Raw and fresh, popped, grilled, or boiled, just eat it. Sorry, Corn Dogs don’t count. But first educate yourself on real foods, and then seek community sources and Farmer’s Markets close to home with a grower who has a faithful moral obedience towards our magnanimous Creator’s directives. Just Say ‘NO’ to unholy GMO’s.  About 80% of grocery produce is GMO. When a German court ordered Monsanto to make public a controversial rat study in 2005, the data upheld claims by prominent scientists who said animals fed GMO corn developed extensive negative health effects in the blood, kidneys and liver and humans eating the corn might be at risk.
The Universe is the author of life and it’s all His—it’s His corn and His wine, His wool and His flax. Though we’re permitted to use them, the ownership remains His and should be used for His service, not Big Ag.
Karma is impending for GMO Jerkonians for forsaking and not obeying His word. Sermon over, so someone please offer up an Amen and pass the garlic- basil butter.

Saturday, July 2, 2011

No-Mayo Summer Potato Salad

From WISH TV 7-2-11
“Let’s return to the joyous act of cooking from scratch!”

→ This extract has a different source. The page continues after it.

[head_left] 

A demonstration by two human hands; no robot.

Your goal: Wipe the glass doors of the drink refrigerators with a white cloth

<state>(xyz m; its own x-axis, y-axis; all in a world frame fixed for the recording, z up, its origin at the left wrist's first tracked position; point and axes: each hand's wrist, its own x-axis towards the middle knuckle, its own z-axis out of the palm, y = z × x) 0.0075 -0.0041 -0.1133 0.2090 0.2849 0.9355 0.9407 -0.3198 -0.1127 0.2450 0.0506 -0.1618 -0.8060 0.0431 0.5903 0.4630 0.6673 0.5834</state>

Potato salad asphyxiated in mayonnaise is a red, white, and blue American tradition that causes the pounds to pile up. Plus if you’ve ever read the ingredients labels on aging  grocery store pre-made potato salad, you know inside there’s a stew of harmful preservatives, otherwise it couldn’t stay fresh on the shelf for weeks till you purchase it.  Your friends and family deserve better than that. Try this mayonnaise-free version and the gang will sing your praises

16 Baby Yukon gold potatoes-Don’t forget to wash your spuds! Coarse salt, for boiling water
1 large tomato chopped, save juices
1 cup chopped green onions
4 cloves of minced raw garlic-not powdered
1 cup chopped fresh basil, a couple of handfuls
1/4 cup chopped parsley, a couple of handfuls
3 tablespoons red wine vinegar, eyeball the amount
1/3 cup extra virgin olive oil
Sea Salt and black pepper

*Cut up potatoes to the size you want leaving on the skins.
*Boil about 6-8 minutes depending on the size--just until fork tender: keep them warm
*Add all the ingredients to the warm potatoes. Toss to allow the vinegar to absorb into the potatoes.
*Add oil and gently stir the potatoes taste, and serve.